## What is required
Look through the listing below and write out exactly the lines from the line with "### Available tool" to the line with "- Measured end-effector", both included, and no others.

○ ○ ○ ○ ○

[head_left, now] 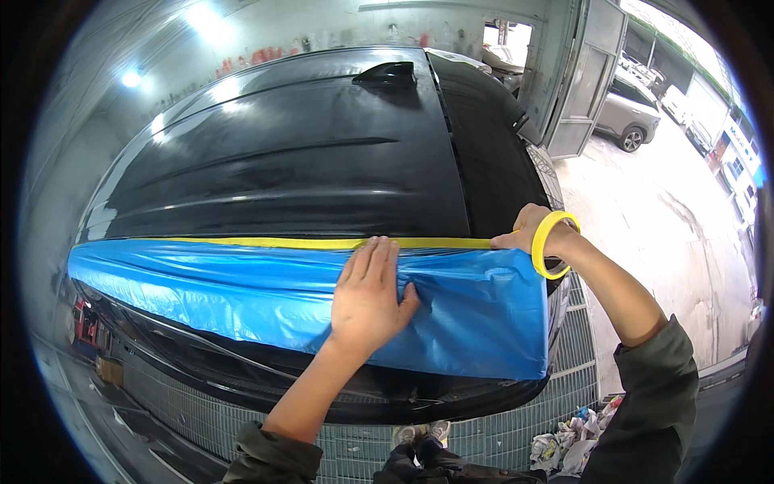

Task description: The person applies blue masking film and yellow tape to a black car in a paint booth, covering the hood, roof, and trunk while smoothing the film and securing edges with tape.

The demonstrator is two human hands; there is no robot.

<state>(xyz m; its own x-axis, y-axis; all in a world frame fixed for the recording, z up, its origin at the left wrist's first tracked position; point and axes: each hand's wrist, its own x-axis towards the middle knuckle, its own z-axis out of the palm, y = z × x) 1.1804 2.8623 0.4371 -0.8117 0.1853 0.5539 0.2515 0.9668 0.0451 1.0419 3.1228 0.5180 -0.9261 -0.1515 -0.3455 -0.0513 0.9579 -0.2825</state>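
Observation:
A strip of yellow masking tape (274, 242) runs along the edge of a black car roof (282, 173). Below it hangs a blue plastic masking film (484, 323), wrinkled and draped over the car's side. My left hand (369, 294) lies flat on the film with its fingers stretched out, the fingertips touching the tape. At the right end of the strip, my right hand (528, 230) has its fingers closed around the tape near the film's upper corner. A yellow tape roll (538, 246) hangs around my right wrist.
A black shark-fin antenna (389, 74) stands on the roof. Under my feet is a metal floor grating (484, 440), with crumpled paper (574, 444) heaped at the lower right. A cardboard box (109, 371) sits at the left. Beyond an open door (587, 81) a grey car (630, 109) is parked.

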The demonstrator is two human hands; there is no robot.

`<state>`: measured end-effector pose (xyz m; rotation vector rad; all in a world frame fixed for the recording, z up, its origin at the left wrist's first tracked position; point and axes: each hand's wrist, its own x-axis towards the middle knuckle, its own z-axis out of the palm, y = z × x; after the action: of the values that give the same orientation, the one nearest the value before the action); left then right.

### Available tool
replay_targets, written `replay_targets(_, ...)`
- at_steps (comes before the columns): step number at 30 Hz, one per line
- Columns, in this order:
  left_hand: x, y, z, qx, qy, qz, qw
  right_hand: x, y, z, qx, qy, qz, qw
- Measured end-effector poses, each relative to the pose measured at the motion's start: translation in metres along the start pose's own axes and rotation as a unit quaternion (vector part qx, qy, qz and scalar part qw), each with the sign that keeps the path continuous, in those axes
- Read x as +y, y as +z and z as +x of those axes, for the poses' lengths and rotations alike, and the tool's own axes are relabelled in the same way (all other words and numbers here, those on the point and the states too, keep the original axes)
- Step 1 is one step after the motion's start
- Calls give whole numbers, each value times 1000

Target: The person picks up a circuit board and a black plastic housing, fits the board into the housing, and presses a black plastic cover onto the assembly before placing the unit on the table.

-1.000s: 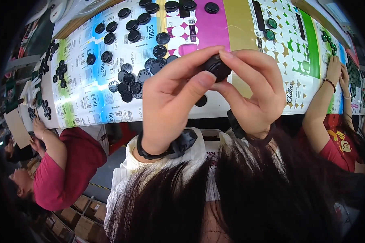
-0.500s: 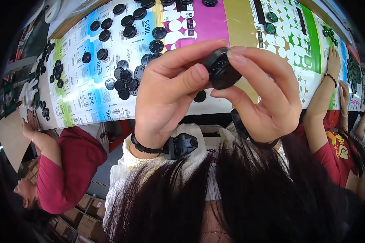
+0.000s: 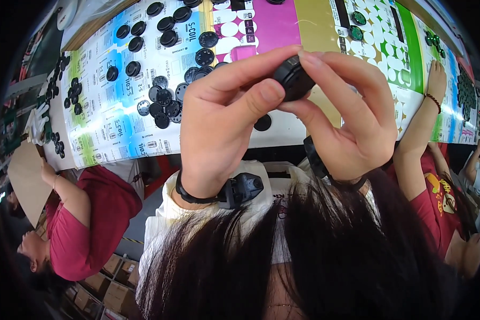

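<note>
Both hands hold one round black plastic part (image 3: 294,80) up above the table. My left hand (image 3: 218,112) pinches its left edge between thumb and fingers. On the other side, my right hand (image 3: 352,114) grips it with the fingertips on its upper right edge and the thumb at its lower edge. Left of my hands lies a pile of flat black discs with small holes (image 3: 164,97). Beneath my hands, another black disc (image 3: 262,122) rests close to the table's near edge.
Thicker black round parts (image 3: 168,38) are scattered over the printed table covering (image 3: 117,106). Green-and-black round pieces (image 3: 356,33) lie at the far right. A co-worker in a red shirt (image 3: 112,213) is at left; another co-worker's arm (image 3: 424,117) rests on the table at right.
The black part has turned in my fingers and moved slightly up. My right thumb has come in against its lower edge. The co-worker on the left has shifted a brown sheet.
</note>
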<state>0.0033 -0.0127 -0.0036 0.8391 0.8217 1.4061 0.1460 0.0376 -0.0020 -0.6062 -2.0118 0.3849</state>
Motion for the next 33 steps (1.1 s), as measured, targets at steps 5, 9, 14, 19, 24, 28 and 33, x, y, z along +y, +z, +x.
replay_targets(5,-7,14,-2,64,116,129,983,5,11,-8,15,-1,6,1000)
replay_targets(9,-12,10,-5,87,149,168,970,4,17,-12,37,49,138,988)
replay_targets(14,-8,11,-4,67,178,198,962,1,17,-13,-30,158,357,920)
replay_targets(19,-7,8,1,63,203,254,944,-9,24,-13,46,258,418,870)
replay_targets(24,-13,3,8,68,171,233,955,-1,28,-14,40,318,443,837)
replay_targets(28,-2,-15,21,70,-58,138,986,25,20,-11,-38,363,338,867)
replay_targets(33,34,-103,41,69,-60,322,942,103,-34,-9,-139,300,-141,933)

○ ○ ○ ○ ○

## Response to this exercise
### Available tool
replay_targets, written `replay_targets(_, ...)`
- at_steps (comes before the columns): step number at 30 Hz, one per line
- Columns, in this order:
  left_hand: x, y, z, qx, qy, qz, qw
  right_hand: x, y, z, qx, qy, qz, qw
- Measured end-effector poses, each relative to the pose measured at the motion's start: translation in metres along the start pose's own axes and rotation as a unit quaternion (vector part qx, qy, qz and scalar part qw), each with the sign that keeps the path continuous, in those axes

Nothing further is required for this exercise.